Records drawn from a dataset:
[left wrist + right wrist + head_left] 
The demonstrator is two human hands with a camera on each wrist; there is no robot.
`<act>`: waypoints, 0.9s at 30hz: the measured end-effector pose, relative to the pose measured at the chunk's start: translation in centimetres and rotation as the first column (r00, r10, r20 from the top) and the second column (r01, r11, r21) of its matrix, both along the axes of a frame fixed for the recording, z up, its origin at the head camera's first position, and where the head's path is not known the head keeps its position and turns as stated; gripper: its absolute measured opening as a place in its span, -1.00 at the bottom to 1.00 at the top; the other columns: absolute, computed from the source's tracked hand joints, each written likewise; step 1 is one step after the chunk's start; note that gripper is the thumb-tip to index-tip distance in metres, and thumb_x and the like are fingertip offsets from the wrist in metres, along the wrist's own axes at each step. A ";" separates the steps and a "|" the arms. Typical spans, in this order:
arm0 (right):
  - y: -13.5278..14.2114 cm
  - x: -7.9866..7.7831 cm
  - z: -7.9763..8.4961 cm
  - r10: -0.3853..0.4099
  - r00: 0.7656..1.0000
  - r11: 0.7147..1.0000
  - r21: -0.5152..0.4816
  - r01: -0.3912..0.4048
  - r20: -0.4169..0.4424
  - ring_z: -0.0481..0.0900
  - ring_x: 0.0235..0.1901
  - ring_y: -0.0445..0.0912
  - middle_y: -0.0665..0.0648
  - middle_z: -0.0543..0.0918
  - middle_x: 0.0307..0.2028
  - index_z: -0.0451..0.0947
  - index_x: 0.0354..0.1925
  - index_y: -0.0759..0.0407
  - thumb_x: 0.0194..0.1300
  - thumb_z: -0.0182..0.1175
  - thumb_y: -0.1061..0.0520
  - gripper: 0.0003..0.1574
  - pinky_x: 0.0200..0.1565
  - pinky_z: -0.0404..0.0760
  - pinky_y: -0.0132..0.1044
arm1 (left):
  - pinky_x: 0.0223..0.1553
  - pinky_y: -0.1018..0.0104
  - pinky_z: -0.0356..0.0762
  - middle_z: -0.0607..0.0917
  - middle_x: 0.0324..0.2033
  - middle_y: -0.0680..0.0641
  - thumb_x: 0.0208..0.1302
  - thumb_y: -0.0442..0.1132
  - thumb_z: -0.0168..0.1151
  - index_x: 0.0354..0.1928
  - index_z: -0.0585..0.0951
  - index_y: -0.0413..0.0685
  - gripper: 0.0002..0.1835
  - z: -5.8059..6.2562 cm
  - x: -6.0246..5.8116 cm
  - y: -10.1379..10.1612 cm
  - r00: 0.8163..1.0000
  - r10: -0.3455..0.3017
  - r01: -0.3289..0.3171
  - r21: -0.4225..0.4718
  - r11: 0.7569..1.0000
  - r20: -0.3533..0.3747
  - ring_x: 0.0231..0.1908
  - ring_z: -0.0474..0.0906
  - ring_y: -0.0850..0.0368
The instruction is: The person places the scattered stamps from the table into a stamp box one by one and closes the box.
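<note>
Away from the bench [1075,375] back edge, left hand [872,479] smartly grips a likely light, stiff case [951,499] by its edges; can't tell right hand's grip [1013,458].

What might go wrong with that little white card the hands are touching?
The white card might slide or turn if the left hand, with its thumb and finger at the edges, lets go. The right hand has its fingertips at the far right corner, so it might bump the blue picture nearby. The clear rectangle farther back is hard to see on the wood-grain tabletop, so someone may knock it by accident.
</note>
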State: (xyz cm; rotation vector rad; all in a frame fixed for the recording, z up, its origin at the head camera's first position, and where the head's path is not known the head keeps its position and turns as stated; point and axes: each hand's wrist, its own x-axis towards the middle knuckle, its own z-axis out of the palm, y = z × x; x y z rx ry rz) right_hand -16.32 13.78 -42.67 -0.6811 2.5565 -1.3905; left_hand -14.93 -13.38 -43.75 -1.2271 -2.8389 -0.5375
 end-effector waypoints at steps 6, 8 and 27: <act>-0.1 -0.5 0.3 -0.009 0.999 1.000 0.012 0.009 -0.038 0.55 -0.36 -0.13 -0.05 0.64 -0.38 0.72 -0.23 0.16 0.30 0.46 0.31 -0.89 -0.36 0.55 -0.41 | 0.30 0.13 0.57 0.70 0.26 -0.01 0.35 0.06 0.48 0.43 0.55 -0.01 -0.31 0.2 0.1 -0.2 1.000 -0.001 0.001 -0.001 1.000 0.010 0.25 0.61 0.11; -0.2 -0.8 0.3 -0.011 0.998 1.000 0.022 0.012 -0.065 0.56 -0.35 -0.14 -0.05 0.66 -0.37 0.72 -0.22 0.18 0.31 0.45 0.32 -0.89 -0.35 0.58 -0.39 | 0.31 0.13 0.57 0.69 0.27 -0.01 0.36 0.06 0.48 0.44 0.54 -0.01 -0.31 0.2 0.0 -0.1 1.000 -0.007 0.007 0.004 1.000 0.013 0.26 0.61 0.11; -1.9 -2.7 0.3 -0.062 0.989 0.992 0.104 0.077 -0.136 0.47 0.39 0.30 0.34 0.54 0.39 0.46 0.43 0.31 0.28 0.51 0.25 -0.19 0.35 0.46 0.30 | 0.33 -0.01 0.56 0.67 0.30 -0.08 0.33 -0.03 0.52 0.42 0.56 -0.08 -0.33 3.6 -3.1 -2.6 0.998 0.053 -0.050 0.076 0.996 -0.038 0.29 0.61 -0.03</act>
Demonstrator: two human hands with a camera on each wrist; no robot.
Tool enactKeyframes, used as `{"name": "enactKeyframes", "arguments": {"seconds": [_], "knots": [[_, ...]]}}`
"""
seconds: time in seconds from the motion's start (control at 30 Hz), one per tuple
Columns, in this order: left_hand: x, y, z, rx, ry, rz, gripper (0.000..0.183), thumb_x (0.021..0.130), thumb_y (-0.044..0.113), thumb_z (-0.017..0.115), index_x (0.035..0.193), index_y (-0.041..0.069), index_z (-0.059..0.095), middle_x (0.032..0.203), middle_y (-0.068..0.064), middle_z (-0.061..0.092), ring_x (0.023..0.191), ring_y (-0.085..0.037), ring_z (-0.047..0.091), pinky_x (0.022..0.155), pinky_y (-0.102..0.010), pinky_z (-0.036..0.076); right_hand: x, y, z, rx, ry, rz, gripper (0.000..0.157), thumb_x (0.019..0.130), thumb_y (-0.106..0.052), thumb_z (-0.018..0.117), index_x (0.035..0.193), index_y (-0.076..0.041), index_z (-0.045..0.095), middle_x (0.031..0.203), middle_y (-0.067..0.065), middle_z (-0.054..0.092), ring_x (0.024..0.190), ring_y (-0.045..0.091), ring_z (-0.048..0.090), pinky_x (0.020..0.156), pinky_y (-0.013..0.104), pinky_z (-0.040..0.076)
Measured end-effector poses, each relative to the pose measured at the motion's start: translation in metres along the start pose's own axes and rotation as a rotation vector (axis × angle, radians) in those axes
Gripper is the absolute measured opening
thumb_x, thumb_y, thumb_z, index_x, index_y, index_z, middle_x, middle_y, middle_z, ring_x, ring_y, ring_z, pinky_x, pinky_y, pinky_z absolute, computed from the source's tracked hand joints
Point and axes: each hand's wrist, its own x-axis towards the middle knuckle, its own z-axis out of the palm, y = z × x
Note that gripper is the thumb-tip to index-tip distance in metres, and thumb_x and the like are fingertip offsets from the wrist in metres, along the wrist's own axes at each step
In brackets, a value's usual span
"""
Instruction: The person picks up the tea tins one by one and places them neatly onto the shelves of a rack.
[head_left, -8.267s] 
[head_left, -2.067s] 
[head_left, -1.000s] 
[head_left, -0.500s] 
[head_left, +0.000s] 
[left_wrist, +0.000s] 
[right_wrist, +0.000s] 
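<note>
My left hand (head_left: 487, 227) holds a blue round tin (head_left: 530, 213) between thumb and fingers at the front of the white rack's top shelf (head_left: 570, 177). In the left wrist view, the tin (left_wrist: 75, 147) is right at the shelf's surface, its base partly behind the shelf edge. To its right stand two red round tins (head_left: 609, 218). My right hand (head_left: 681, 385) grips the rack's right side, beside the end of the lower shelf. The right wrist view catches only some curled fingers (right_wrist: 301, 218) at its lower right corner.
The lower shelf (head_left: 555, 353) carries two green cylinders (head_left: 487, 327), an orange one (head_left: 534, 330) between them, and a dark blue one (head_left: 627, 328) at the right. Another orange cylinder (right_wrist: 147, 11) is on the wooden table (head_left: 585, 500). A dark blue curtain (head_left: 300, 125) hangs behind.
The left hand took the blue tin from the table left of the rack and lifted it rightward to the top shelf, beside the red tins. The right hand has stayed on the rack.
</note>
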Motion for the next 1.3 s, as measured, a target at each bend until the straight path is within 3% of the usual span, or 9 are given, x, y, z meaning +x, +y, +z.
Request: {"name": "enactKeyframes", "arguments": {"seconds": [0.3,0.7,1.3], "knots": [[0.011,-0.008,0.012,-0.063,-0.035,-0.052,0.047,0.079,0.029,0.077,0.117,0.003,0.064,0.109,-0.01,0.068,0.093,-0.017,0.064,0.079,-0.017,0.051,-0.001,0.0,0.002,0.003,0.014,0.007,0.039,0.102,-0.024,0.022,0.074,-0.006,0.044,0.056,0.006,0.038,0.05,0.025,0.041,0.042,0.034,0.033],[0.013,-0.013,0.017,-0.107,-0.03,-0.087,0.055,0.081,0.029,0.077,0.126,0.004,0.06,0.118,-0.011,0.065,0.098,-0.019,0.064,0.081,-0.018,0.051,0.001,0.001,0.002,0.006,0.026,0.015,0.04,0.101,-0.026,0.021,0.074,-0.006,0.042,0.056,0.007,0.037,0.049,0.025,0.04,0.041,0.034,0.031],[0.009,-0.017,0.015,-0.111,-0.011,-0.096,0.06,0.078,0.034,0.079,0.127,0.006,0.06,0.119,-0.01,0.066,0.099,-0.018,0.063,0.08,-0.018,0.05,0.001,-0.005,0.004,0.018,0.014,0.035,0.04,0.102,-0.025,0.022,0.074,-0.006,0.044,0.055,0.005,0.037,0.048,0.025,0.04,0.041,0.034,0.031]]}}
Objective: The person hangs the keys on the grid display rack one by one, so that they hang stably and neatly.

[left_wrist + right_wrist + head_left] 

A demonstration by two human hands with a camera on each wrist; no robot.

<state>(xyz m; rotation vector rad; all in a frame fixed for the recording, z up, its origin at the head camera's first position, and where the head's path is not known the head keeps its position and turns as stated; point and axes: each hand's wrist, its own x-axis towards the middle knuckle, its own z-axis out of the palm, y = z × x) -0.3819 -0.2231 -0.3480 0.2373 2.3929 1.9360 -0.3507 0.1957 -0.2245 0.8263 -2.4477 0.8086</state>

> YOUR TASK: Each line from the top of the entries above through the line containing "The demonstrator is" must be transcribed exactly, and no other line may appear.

> TASK SOLUTION:
[left wrist + right wrist + head_left] 
The demonstrator is two human hands with a camera on each wrist; there is no robot.

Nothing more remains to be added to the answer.